Self‐organization in the two‐dimensional magnetohydrodynamic transverse Kelvin‐Helmholtz instability

Abstract

For a two‐dimensional transverse configuration in a compressible plasma a magnetohydrodynamic simulation of the Kelvin‐Helmholtz (K‐H) instability has been performed for a subfast shear flow. The simulation shows that after the linear growth and the subsequent nonlinear saturation of the fastest growing vortices these vortices are susceptible to vortex pairings, which occur because of the growth of subharmonics. The total kinetic energy remains almost constant in the evolution of the instability, but the enstrophy decreases rapidly owing to the selective dissipation by an artificial viscosity, which is added to prevent mesh oscillations. Therefore the nonlinear evolution of the two‐dimensional transverse K‐H instability, in particular, the successive pairings of vortices, are well described as a self‐organization process resulting from the interplay of the nonlinearity and the dissipation.
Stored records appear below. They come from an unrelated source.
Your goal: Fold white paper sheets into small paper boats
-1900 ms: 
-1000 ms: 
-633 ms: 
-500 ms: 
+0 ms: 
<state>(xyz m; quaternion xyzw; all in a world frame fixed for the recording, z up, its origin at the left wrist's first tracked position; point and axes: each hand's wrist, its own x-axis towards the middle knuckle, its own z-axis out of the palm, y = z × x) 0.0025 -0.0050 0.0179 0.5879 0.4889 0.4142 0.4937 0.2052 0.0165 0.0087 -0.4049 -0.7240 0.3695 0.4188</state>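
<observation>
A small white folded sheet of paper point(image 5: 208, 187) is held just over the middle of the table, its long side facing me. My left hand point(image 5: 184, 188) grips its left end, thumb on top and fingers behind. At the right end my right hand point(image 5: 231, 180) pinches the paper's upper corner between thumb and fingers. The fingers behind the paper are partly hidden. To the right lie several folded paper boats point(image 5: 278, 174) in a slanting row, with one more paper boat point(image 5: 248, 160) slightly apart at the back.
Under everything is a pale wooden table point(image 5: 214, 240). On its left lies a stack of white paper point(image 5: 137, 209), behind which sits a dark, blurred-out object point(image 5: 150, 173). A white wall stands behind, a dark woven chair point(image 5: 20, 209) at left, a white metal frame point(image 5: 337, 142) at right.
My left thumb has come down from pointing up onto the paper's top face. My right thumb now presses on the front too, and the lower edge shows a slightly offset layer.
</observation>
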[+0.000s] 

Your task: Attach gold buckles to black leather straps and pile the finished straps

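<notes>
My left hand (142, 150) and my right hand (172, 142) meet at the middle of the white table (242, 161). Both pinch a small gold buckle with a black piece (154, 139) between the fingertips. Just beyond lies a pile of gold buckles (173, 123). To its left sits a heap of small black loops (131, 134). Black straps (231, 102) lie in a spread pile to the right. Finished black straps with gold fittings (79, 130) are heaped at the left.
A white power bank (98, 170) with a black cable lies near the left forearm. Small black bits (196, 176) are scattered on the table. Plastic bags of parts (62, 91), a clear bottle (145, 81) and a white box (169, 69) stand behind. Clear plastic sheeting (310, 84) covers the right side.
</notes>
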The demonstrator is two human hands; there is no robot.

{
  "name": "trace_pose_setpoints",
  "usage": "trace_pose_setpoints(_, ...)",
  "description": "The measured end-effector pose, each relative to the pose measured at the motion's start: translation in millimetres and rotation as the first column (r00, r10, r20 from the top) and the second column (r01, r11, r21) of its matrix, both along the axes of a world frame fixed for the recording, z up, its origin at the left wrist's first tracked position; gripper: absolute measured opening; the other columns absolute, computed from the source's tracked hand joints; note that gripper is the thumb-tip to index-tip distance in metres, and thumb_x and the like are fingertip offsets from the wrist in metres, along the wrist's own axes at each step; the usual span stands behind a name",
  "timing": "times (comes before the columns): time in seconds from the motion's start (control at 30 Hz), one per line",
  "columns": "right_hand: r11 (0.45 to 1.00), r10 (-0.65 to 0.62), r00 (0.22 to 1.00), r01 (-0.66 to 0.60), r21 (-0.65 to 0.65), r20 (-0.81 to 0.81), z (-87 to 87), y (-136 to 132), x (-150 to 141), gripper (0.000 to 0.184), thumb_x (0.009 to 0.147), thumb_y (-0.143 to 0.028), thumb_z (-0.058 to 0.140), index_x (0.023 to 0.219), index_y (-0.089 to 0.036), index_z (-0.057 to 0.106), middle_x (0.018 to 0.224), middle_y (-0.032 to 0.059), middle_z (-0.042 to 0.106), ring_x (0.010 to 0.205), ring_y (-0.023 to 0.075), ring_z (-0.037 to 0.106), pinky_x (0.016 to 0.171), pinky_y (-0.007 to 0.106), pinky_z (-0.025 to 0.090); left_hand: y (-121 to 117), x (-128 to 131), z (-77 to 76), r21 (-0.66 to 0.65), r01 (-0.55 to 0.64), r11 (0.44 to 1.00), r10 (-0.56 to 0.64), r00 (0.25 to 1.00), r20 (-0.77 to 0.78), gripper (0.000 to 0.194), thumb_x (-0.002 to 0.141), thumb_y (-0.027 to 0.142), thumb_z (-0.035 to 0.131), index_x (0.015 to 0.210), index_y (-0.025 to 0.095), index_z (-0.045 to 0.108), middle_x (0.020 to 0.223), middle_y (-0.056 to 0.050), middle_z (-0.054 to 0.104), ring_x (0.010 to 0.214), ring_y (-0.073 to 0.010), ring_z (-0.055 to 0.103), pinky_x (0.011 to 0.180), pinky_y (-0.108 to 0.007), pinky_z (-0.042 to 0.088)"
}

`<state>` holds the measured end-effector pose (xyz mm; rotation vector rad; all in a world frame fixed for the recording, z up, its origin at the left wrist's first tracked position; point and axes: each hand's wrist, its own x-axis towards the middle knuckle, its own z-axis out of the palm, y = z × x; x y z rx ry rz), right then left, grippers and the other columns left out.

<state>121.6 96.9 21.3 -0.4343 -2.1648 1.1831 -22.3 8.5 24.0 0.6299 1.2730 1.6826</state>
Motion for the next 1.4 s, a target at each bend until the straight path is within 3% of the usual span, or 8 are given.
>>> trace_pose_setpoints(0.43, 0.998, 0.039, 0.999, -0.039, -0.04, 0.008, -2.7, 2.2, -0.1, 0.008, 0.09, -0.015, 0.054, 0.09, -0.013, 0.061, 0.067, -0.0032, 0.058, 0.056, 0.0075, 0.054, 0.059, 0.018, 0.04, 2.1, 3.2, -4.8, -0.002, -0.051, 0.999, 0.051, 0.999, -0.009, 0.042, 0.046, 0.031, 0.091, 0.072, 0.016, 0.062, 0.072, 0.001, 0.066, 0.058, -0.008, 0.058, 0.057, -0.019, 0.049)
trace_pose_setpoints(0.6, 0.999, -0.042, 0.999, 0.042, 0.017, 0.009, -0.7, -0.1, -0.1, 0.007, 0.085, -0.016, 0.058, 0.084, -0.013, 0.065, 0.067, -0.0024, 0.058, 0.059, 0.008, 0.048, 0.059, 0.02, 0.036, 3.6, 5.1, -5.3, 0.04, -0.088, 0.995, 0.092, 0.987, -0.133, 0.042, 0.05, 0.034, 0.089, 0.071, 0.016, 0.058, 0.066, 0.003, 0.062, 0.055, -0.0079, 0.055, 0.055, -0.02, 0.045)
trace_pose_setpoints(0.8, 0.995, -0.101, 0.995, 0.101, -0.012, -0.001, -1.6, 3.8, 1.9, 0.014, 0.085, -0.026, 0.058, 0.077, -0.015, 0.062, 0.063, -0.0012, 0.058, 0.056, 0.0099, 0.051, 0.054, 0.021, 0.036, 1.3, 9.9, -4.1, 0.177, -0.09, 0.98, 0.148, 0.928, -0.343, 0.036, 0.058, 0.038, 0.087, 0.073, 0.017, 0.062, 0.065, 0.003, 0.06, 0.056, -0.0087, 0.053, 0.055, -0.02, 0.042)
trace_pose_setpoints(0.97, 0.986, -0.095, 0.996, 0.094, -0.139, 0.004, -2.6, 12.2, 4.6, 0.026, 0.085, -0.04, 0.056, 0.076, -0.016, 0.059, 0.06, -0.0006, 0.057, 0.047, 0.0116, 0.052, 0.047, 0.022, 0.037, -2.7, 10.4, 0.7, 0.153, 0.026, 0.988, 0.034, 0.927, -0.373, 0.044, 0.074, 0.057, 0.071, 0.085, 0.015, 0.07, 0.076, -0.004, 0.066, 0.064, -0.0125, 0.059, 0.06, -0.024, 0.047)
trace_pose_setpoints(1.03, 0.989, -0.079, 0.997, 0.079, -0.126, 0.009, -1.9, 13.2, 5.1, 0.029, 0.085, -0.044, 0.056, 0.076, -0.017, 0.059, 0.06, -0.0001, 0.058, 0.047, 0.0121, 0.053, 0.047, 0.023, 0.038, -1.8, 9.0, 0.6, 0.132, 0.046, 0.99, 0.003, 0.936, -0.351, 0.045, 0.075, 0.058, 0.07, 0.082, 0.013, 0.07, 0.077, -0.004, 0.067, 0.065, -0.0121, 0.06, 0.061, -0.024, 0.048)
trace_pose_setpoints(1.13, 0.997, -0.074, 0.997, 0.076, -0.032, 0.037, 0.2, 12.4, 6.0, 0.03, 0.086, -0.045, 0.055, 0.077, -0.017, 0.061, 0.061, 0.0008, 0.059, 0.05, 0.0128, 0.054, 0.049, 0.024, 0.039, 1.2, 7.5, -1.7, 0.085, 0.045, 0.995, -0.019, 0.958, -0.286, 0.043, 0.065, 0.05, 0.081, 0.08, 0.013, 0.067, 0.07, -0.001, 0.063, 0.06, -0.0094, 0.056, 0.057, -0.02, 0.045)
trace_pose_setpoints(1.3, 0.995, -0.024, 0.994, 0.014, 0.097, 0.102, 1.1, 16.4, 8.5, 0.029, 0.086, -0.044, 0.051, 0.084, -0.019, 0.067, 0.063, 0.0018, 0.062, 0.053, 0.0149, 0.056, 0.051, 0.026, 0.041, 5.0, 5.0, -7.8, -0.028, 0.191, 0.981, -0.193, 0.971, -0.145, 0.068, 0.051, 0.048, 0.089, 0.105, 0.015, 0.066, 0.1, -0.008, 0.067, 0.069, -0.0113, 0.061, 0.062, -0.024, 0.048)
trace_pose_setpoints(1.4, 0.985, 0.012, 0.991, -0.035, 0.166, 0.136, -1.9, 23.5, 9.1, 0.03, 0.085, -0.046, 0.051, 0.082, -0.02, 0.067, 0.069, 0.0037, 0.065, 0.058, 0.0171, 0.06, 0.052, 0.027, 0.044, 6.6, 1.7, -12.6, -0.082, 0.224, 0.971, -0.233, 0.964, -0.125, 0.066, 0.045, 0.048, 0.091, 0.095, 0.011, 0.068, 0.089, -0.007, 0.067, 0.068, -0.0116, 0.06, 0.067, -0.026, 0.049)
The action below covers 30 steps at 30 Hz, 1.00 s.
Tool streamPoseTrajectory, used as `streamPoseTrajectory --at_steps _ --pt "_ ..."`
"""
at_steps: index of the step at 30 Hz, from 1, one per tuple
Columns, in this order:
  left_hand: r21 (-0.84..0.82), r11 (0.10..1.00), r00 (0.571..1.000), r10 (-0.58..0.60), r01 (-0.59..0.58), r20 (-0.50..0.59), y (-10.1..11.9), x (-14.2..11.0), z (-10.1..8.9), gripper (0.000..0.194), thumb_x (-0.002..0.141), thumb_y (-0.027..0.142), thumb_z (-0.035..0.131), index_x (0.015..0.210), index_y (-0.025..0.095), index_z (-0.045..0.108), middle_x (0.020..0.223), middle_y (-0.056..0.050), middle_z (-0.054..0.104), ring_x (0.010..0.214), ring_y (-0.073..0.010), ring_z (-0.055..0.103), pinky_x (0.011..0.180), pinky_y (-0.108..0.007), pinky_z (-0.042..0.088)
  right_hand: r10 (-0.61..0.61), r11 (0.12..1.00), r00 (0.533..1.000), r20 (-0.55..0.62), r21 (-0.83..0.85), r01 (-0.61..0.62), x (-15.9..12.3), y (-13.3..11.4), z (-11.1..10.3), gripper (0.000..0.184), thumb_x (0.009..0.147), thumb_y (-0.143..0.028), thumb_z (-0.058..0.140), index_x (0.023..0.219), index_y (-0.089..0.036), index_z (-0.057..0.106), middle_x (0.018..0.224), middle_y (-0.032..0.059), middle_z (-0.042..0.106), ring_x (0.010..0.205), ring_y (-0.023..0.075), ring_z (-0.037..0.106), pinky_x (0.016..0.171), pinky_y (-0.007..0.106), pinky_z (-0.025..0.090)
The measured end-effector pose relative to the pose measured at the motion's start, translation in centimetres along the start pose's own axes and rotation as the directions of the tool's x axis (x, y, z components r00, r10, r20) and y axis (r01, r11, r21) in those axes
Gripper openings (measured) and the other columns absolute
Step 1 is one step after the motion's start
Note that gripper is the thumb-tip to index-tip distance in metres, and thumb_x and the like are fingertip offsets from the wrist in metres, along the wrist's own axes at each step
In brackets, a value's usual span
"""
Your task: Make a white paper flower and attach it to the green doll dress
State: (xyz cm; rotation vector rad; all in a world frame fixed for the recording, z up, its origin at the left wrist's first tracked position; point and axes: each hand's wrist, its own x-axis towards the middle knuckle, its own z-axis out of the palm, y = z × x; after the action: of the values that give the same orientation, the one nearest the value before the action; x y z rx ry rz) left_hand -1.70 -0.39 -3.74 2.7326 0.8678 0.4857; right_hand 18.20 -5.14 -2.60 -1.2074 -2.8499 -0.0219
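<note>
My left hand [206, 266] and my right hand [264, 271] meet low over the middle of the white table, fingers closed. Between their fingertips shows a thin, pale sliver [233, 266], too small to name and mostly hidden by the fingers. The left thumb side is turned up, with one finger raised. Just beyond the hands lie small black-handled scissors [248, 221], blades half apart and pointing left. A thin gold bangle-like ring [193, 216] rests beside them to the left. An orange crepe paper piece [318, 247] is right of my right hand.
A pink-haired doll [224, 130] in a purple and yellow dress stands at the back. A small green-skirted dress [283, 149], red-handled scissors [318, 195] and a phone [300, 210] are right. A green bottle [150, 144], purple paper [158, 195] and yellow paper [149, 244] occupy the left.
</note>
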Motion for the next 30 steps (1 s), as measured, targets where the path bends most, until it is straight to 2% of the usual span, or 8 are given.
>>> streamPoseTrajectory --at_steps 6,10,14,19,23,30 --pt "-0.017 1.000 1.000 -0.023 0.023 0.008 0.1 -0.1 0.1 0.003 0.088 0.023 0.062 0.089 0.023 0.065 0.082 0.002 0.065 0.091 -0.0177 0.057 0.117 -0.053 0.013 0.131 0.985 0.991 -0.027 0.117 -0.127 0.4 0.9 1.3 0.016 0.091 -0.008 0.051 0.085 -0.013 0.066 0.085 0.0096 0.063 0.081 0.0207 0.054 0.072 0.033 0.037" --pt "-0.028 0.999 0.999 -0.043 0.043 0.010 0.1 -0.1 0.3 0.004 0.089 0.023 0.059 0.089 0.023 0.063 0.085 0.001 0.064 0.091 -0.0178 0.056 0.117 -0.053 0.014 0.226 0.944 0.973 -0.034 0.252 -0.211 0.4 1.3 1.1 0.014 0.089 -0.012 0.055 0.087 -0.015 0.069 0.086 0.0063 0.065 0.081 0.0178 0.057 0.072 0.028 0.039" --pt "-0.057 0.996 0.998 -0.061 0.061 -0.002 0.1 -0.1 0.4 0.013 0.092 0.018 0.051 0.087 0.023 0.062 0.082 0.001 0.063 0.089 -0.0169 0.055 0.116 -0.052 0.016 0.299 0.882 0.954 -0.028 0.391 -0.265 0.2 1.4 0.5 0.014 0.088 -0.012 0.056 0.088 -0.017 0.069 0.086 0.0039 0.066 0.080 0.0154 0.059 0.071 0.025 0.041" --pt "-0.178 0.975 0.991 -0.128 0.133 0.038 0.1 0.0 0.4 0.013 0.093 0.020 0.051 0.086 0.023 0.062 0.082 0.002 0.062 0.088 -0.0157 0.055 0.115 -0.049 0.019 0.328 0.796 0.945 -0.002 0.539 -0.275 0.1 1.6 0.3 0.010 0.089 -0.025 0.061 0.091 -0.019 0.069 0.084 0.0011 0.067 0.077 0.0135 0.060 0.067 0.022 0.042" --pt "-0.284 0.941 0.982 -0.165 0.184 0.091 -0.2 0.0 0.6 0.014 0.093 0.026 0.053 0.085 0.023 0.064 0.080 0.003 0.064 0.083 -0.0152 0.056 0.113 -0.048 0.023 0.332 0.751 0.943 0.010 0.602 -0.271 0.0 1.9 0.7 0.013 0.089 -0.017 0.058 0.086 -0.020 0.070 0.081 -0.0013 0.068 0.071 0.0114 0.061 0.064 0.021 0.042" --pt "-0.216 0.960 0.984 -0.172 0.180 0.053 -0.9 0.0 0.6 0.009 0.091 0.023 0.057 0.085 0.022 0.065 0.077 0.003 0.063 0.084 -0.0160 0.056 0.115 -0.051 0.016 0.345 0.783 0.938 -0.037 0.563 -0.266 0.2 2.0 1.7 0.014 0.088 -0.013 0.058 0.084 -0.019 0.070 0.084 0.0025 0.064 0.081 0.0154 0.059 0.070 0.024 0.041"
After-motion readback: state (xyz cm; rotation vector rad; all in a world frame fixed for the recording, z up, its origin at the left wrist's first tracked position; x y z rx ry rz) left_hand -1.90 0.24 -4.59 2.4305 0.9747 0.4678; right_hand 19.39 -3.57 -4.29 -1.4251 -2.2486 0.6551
After the early stage of the instability development the kinetic energy and the squared vorticity cascade toward the long wavelength (inverse cascade) to form power law spectra in the wavenumber space. The inverse cascade in the wavenumber space corresponds, in the configuration space, to an emergence of a large isolated flow vortex and an associated eddy of inertia current out of trains of small‐scale vortices and current eddies in the early stage. At the end of the simulation run the power law exponents in the wavenumber space of the kinetic energy, the squared vorticity, and the magnetic energy, which are all integrated across the initial flow direction, become −3.89, −2.08, and −4.58, respectively, in the intermediate wavenumber subrange.